The Volker inquiry reported that Amina Naji Abu Zayyad, Galloways wife, had received a series of transfers totalling $120,000. These payments are additional to the ones discovered by the Coleman/Levin congressional hearings.
The revelation increases the pressure on the vocal anti-war politician, whom the report says was nicknamed "Abu Mariam" by the Iraqis, a reference to his anti-sanctions campaign, the Mariam Appeal.
The Respect MP for Bethnal Green and Bow already faces a parliamentary ethics inquiry and possible criminal charges for making "false or misleading" statements during his celebrated confrontation with US Senators in May.
The new details of Mr Galloway's alleged involvement in the oil-for-food scandal were contained in a 620-page report issued at the end of an 18-month UN inquiry by a panel led by Paul Volcker, a former chairman of the US Federal Reserve.
In all, about half the 4,500 companies that bought oil or supplied humanitarian goods under the UN scheme are suspected of having paid illegal kickbacks to the Saddam Hussein government. But only one oil company and 26 humanitarian suppliers actually admitted doing so.

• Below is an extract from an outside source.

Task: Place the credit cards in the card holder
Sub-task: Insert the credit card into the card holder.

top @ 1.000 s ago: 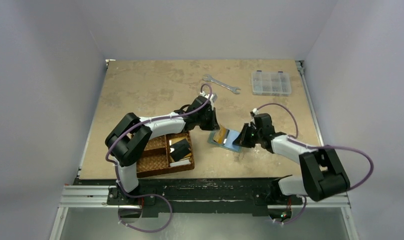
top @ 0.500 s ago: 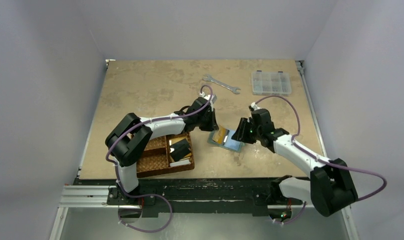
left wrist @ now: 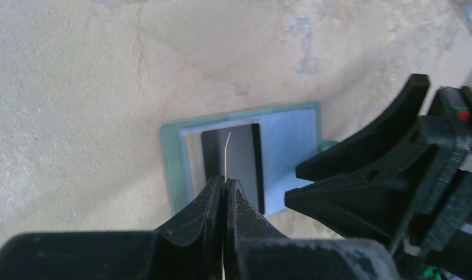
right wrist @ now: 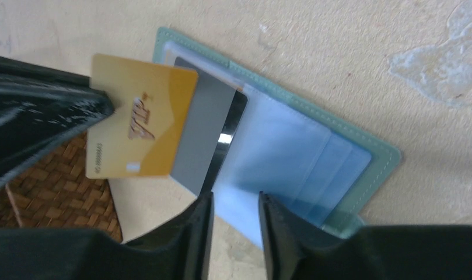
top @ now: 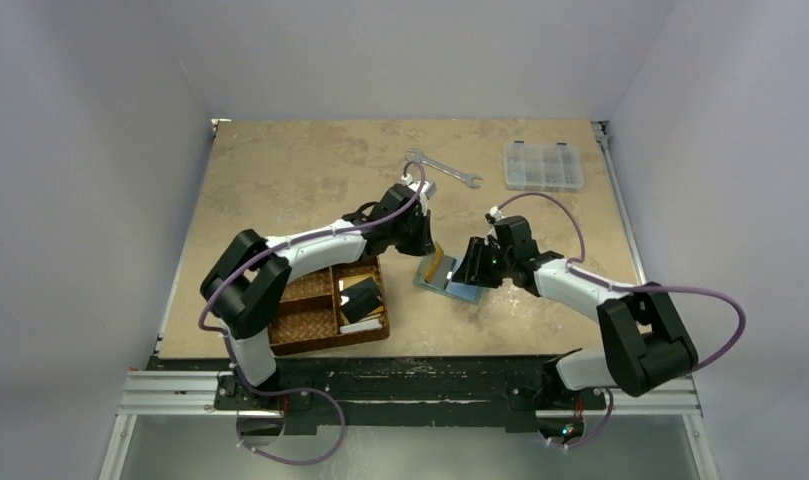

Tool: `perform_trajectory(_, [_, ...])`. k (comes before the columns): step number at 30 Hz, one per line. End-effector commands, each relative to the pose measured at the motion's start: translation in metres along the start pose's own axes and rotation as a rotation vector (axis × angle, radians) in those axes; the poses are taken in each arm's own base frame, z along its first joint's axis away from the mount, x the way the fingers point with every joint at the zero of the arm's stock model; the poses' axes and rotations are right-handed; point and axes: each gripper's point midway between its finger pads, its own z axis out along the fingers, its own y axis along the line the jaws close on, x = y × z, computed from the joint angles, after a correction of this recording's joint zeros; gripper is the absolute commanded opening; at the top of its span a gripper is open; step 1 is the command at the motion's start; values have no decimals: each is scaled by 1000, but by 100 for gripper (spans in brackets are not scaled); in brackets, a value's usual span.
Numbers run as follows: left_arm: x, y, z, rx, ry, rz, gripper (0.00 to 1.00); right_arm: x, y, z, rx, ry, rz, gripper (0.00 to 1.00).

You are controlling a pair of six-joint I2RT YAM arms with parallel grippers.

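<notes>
The card holder (top: 462,287) lies open on the table, green rim and blue-grey pockets (right wrist: 315,154) up. A grey card over a black one (right wrist: 203,137) sticks out of its left pocket. My left gripper (top: 426,250) is shut on the orange-yellow credit card (right wrist: 141,125) and holds it upright above that pocket; in the left wrist view the card shows edge-on as a thin pale line (left wrist: 227,153) beyond the closed tips (left wrist: 226,182). My right gripper (right wrist: 236,217) is open, its fingers astride the holder's near edge.
A brown woven basket (top: 310,322) with a black card and white cards (top: 361,300) stands left of the holder. A wrench (top: 442,168) and a clear compartment box (top: 543,165) lie at the back.
My right gripper has moved left onto the holder's right part. My left gripper has shifted slightly back with the orange-yellow card, which now stands steeper over the left pocket.
</notes>
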Motion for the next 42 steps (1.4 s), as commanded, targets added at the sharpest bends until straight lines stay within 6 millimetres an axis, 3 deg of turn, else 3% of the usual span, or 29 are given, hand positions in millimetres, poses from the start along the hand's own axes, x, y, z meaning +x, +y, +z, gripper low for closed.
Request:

The Volcker report cited Iraqi Oil Ministry records showing that Mr Galloway received allocations of million of barrels of oil to support the Mariam Appeal. Allocations of more than 18 million barrels went to Mr Galloway directly or indirectly through his Jordanian friend Fawaz Zureikat, the report says. Mr Zureikat paid $434,000 to the Mariam Appeal.
The Volcker inquiry tracks additional payments to Ms Abu Zayyad from a British-Iraqi businessman and prominent supporter of the Conservative Party named Burhan Chalabi. The report says that Mr Chalabi received an allocation of four million barrels of oil from Iraq on December 17, 1999, for "Galloway's campaign".
Delta Services, Mr Chalabi's company, received $472,228 in commission payments on the allocation from the Fortum oil company. "Soon after each deposit, a series of payments totalling over $120,000 were transferred from the Delta Services bank account to the bank account of . . . Mr Galloway's wife," the report concludes.
Mr Chalabi also allegedly made two payments totalling over $150,000 to accounts apparently belonging to Mudhafar Amin, then Iraq's chargé d'affaires in London, Mr Chalabi could not be reached for comment yesterday.
Mr Galloway told the UN panel that his wife denied that she had ever received $120,000 from Mr Chalabi or anyone else. Ms Abu Zayyad told the Senate committee she had never received "any proceeds of any oil deals".